*** Opening Source data ***

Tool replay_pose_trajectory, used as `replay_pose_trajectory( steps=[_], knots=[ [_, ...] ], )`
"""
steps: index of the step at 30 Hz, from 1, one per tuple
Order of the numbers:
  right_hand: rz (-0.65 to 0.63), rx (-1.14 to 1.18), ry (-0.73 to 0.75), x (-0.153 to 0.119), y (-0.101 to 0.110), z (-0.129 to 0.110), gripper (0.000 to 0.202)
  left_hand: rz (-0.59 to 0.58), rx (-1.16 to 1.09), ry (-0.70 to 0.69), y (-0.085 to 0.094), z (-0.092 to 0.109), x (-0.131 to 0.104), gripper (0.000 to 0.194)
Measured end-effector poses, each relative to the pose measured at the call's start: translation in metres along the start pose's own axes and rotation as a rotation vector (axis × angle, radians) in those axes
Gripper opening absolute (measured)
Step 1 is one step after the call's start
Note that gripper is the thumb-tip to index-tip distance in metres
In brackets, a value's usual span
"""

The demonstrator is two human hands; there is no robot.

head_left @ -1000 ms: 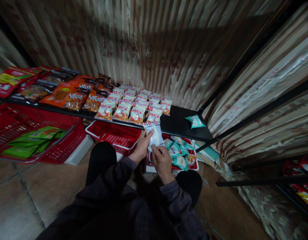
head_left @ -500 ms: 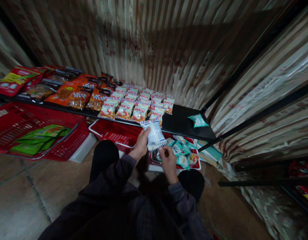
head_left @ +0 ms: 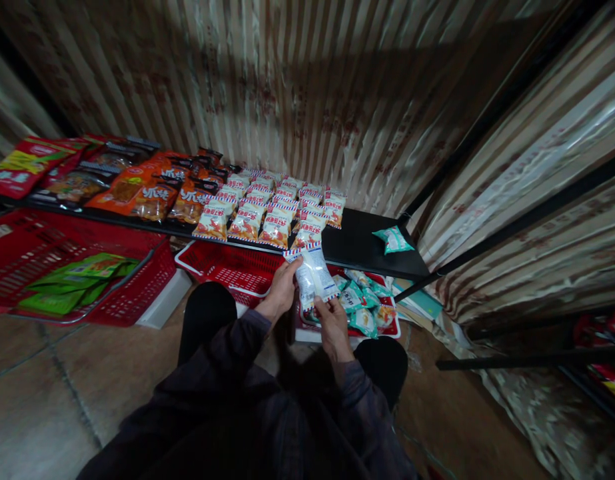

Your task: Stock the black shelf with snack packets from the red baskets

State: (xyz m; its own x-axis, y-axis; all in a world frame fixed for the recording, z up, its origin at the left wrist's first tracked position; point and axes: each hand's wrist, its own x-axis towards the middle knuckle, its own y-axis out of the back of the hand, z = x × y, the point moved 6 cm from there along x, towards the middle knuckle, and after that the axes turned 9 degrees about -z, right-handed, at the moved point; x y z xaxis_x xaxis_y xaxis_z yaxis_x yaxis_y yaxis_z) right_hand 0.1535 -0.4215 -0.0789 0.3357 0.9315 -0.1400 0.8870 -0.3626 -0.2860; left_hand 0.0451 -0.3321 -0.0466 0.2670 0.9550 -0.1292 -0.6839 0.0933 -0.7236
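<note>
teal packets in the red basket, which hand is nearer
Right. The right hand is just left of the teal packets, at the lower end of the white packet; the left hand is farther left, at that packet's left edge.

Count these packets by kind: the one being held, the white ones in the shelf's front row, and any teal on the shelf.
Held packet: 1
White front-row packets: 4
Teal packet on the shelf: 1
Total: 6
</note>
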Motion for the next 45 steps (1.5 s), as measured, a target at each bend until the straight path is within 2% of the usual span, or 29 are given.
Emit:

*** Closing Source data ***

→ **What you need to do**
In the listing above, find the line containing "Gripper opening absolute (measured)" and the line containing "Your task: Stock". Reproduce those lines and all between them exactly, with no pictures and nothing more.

→ **Reply**
Gripper opening absolute (measured)
Step 1 is one step after the call's start
Note that gripper is the thumb-tip to index-tip distance in metres
In brackets, a value's usual span
"""

The demonstrator is two human hands; there is no robot.

head_left @ -1000 ms: 
head_left @ -500 ms: 
head_left @ +0 ms: 

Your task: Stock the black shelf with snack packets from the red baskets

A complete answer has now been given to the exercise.